Among the records below, find each line containing the word "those" and copy it.

======== DATA SUPPLIED ========

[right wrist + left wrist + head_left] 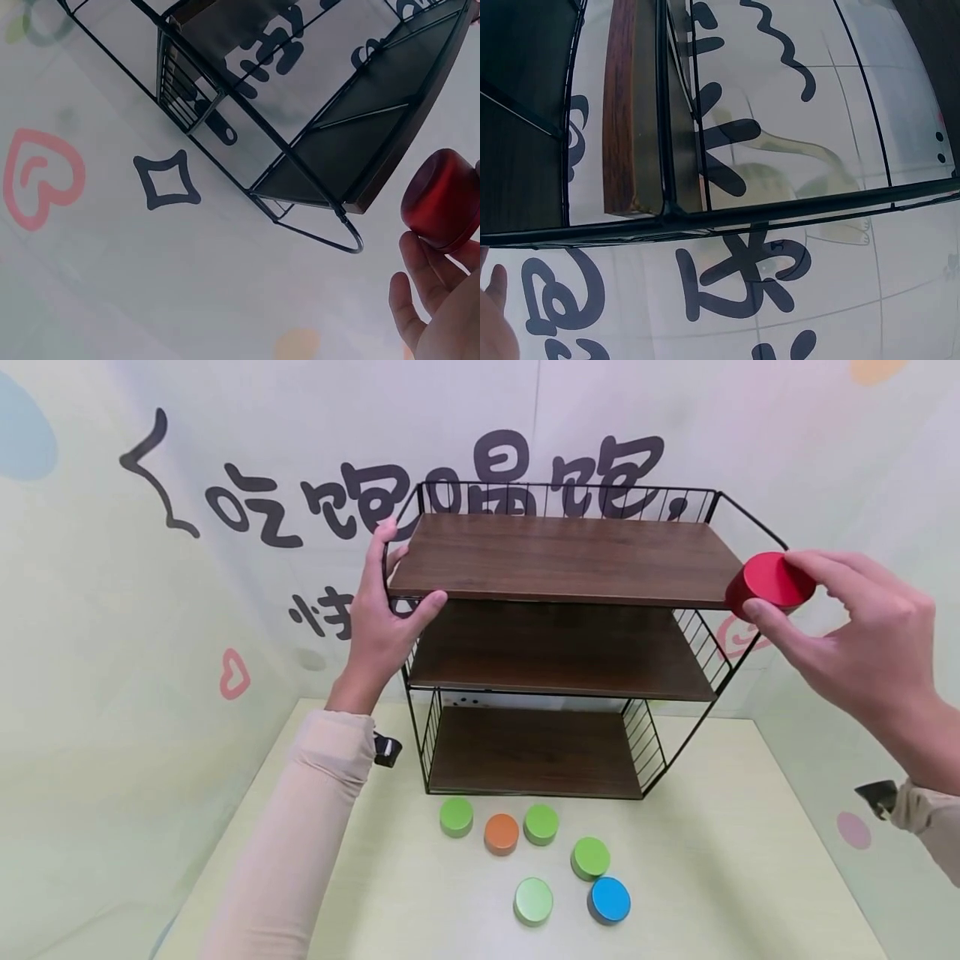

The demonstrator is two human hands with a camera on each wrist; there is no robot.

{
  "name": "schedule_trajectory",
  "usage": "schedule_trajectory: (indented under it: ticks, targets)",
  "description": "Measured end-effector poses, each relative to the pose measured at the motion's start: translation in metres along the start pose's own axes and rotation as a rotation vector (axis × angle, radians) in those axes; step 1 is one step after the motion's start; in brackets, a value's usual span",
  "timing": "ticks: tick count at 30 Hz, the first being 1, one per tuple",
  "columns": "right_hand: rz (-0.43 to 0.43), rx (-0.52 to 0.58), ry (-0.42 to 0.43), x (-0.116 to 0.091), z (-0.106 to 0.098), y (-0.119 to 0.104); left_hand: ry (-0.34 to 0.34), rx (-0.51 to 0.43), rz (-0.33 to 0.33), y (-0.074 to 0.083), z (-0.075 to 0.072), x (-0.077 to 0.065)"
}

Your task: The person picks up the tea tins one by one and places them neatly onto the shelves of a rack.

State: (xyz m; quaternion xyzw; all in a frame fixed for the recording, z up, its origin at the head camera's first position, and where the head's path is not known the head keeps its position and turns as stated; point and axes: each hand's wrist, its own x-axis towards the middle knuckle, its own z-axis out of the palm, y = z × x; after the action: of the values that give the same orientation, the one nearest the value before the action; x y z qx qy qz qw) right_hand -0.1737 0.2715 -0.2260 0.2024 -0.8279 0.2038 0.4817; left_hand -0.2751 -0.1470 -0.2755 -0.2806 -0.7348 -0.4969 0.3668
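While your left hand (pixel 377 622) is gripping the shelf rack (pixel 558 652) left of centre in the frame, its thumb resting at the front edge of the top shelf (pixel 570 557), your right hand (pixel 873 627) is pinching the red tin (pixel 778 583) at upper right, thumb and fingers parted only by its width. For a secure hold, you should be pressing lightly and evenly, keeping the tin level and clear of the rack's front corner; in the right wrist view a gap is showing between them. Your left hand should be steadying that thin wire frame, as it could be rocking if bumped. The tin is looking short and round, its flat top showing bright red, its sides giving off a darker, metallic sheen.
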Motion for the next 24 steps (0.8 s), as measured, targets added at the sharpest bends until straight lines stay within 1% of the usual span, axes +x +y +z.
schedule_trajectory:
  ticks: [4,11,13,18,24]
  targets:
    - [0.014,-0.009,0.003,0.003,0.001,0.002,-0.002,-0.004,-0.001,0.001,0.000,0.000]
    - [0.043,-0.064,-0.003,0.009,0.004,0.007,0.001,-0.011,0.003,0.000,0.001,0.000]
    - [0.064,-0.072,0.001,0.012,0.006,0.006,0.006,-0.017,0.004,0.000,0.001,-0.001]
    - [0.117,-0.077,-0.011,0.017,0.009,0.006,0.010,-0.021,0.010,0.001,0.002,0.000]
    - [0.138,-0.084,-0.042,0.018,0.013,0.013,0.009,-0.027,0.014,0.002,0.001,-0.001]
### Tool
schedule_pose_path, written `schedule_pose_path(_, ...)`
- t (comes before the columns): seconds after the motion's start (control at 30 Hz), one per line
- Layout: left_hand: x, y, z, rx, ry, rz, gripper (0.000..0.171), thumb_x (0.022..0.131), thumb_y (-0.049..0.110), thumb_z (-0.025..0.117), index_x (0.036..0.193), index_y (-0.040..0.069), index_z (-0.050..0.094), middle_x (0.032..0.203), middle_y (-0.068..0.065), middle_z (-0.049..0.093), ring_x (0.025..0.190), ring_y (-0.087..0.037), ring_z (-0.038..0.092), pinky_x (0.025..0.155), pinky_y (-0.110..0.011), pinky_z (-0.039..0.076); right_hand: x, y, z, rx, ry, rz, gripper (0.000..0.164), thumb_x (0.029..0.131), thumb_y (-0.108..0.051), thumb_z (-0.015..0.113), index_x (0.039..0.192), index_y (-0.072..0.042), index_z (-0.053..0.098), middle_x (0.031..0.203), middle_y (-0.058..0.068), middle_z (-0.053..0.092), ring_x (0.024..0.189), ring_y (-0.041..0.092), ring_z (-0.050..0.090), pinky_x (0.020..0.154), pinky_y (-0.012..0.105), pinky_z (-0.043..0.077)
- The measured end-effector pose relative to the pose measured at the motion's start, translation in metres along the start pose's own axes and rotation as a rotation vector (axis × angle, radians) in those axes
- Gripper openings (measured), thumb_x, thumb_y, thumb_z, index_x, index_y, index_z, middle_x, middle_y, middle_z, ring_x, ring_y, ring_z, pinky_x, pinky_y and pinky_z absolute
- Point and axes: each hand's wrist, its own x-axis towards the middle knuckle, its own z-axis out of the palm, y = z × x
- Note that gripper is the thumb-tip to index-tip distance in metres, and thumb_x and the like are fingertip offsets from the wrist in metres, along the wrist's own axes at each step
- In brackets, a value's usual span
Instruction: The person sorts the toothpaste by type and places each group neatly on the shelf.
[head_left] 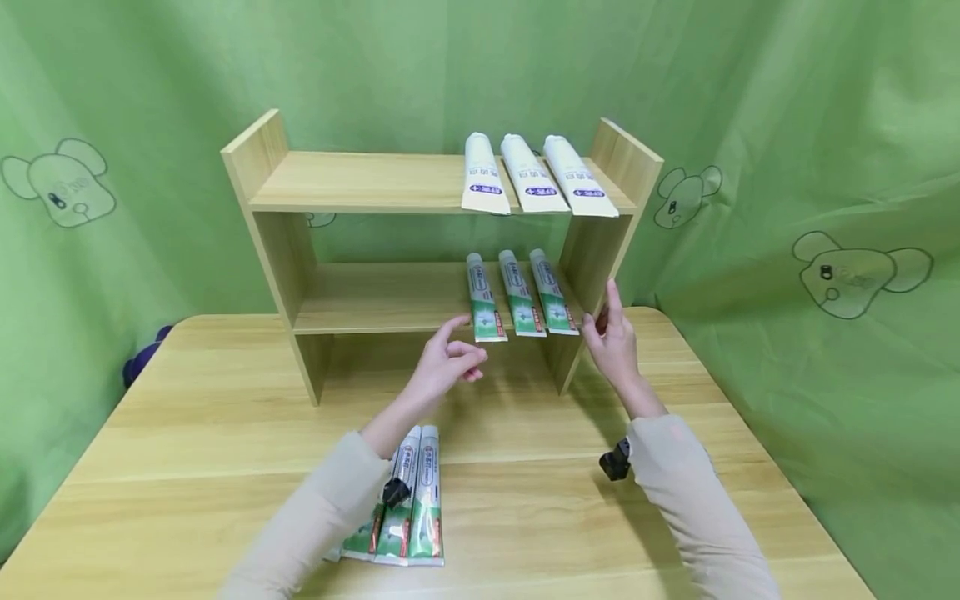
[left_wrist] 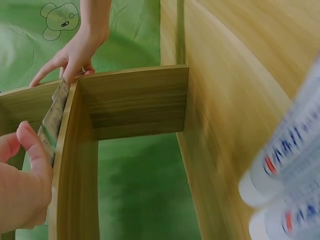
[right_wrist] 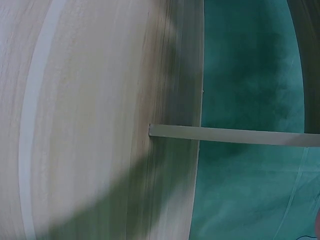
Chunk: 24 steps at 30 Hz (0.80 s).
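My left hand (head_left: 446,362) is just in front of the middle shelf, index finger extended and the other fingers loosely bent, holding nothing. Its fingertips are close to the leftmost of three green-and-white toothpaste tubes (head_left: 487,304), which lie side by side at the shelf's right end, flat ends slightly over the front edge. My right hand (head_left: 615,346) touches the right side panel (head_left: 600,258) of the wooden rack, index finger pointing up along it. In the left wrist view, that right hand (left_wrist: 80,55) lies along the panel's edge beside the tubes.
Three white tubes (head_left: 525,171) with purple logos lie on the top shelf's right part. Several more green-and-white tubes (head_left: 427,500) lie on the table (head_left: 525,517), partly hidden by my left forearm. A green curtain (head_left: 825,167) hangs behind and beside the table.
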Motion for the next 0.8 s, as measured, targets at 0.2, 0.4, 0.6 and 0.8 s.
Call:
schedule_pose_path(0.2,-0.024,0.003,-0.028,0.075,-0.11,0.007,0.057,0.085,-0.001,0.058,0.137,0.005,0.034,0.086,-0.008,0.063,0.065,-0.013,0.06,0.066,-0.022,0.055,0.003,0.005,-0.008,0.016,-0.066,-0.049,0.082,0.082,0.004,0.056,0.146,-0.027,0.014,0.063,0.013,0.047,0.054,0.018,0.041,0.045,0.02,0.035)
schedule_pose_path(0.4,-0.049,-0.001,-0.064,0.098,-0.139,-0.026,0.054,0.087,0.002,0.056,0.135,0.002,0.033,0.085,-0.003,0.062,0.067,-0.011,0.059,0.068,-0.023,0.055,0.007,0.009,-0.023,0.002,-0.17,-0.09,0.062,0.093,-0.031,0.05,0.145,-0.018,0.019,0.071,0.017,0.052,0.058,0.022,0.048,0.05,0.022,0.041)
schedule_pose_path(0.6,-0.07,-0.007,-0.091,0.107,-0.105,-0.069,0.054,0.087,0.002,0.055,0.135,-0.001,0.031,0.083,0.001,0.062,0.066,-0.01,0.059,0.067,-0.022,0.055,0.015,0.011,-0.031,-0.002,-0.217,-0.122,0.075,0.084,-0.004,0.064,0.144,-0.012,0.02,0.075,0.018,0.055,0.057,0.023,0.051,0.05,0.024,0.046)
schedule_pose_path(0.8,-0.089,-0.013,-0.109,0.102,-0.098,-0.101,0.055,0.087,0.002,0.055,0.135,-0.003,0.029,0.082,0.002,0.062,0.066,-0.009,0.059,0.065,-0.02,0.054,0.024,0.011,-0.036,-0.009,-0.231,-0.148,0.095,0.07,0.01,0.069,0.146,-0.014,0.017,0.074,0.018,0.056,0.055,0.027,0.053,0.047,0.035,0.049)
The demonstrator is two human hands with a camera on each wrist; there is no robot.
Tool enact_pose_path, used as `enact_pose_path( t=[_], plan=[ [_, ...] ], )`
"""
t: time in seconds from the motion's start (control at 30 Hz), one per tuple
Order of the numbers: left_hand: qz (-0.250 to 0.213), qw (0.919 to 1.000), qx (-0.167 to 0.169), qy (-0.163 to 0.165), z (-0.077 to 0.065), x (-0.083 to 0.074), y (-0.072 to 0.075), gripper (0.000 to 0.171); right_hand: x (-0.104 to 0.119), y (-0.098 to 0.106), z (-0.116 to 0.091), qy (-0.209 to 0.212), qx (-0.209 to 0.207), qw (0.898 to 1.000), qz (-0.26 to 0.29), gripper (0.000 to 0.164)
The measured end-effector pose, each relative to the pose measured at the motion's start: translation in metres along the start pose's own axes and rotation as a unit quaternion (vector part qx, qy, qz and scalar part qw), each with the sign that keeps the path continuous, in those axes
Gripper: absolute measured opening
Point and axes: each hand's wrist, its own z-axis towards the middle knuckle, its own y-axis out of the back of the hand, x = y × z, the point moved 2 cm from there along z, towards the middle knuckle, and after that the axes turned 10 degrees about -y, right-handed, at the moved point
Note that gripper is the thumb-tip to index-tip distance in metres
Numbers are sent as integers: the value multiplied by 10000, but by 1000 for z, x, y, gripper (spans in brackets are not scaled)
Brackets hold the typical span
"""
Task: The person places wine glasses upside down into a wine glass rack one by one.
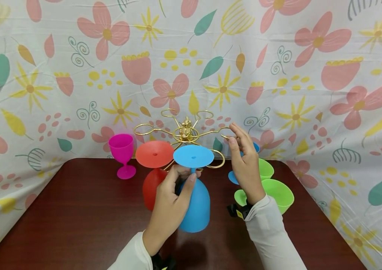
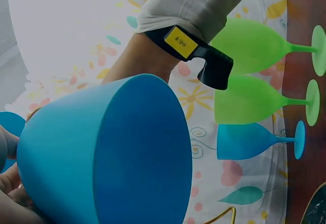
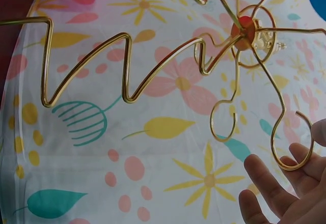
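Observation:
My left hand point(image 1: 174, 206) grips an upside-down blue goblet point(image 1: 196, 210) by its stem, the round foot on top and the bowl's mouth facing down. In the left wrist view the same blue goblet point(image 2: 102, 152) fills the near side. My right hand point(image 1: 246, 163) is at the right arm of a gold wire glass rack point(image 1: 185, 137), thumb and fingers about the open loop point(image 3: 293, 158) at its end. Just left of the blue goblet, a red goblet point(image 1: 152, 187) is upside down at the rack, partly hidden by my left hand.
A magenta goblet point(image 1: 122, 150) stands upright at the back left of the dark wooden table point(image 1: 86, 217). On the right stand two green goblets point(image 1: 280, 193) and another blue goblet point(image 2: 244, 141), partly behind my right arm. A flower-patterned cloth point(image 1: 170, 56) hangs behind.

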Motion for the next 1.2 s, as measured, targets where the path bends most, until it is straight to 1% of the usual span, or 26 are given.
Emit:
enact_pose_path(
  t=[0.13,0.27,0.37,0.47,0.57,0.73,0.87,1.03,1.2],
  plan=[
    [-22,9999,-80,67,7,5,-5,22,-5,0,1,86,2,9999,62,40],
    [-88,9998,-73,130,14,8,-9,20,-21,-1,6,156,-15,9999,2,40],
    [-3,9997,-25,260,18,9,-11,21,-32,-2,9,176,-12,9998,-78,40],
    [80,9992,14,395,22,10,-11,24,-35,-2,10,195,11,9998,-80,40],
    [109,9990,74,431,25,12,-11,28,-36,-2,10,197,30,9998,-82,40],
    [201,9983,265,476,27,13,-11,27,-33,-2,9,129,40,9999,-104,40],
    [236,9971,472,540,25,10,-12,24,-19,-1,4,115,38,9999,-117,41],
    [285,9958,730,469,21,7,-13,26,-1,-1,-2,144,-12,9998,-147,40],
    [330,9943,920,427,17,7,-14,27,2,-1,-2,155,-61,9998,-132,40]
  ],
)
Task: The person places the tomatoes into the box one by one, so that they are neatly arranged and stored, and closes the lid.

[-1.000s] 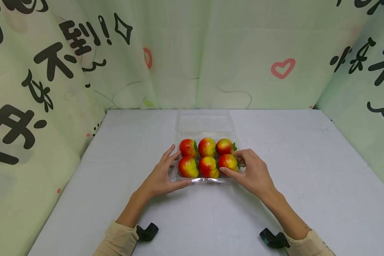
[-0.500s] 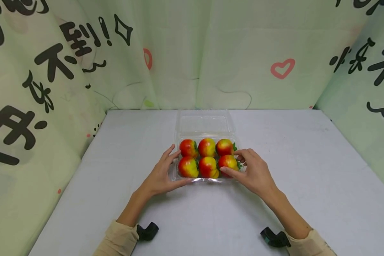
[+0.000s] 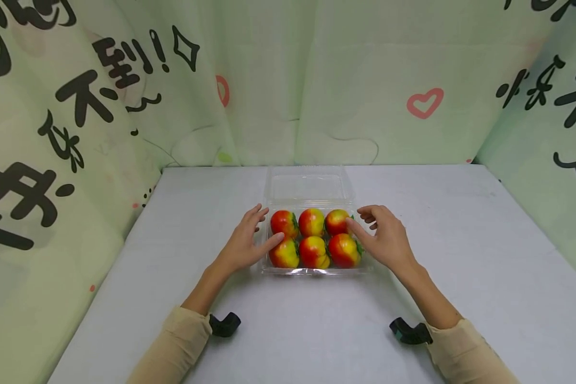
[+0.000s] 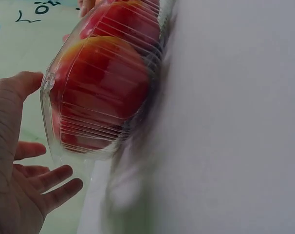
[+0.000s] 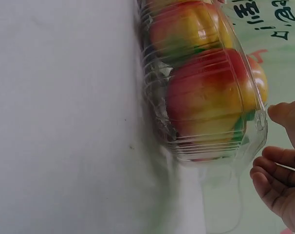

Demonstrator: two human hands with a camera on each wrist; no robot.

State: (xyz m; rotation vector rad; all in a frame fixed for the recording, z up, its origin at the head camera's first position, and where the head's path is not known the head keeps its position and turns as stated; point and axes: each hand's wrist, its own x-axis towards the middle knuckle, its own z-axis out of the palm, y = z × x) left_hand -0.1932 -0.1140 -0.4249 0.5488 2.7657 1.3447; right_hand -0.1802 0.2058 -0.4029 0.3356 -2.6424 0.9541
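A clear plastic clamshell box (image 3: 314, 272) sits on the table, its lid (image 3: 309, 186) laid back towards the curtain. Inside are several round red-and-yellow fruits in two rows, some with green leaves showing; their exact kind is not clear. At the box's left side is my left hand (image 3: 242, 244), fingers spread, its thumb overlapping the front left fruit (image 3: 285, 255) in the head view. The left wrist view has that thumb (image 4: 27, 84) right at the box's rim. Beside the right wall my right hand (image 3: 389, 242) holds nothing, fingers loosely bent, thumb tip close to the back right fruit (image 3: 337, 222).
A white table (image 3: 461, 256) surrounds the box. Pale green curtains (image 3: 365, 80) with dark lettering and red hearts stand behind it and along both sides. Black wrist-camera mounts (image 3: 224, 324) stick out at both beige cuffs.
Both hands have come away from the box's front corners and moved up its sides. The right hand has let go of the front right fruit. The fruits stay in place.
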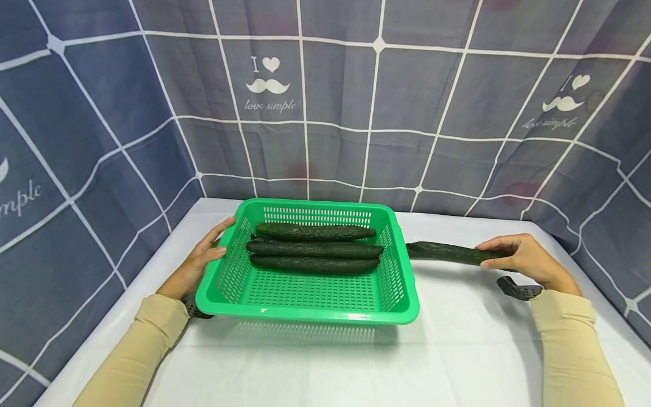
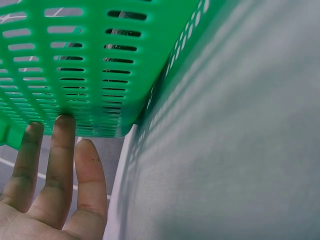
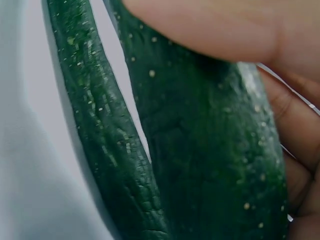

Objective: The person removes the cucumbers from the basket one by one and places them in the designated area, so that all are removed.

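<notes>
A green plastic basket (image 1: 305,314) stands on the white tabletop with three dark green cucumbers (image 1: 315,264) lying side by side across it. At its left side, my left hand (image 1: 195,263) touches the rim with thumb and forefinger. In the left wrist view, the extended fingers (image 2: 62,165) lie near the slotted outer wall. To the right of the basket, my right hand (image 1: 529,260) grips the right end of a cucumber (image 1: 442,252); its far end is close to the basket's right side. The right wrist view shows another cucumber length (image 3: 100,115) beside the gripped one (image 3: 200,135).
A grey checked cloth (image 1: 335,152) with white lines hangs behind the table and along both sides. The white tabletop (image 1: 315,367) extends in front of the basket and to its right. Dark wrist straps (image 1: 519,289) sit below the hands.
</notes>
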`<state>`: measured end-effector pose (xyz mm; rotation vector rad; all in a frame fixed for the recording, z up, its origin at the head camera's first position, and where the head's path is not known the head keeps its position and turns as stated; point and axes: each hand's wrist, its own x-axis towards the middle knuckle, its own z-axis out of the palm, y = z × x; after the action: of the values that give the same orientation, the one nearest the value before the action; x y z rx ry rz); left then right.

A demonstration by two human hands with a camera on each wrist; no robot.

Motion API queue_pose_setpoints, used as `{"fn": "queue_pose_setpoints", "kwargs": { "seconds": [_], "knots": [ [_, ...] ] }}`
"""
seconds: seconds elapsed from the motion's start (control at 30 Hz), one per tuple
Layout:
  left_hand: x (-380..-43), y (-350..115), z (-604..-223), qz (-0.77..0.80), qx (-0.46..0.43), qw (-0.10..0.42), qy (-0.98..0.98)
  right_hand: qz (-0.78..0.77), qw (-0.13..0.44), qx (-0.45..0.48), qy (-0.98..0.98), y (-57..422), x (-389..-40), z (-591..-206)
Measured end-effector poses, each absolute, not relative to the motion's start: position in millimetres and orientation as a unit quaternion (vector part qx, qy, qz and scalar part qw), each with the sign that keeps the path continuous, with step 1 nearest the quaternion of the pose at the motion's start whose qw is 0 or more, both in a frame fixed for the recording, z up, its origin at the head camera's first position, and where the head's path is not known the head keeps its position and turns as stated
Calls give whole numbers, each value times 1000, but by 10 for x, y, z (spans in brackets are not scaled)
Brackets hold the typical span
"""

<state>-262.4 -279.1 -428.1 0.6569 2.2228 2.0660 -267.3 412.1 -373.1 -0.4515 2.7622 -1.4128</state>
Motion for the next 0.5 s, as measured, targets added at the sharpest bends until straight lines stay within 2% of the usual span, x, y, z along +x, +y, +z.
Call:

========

OUTPUT BELOW.
  "description": "Measured end-effector poses, each relative to the pose measured at the motion's start: translation in metres along the start pose's own axes and rotation as a rotation vector (axis × angle, radians) in those axes; step 1 is one step after the motion's start; in brackets, a value's usual span",
- The measured end-effector pose relative to the pose measured at the motion's start, translation in metres along the start pose's own axes and rotation as a rotation vector (axis × angle, radians) in those axes
The measured end-effector pose, each relative to the pose measured at the motion's start: translation in metres along the start pose's own axes and rotation as a unit quaternion (vector part qx, qy, qz and scalar part qw), each with the sign that keeps the path continuous, in those axes

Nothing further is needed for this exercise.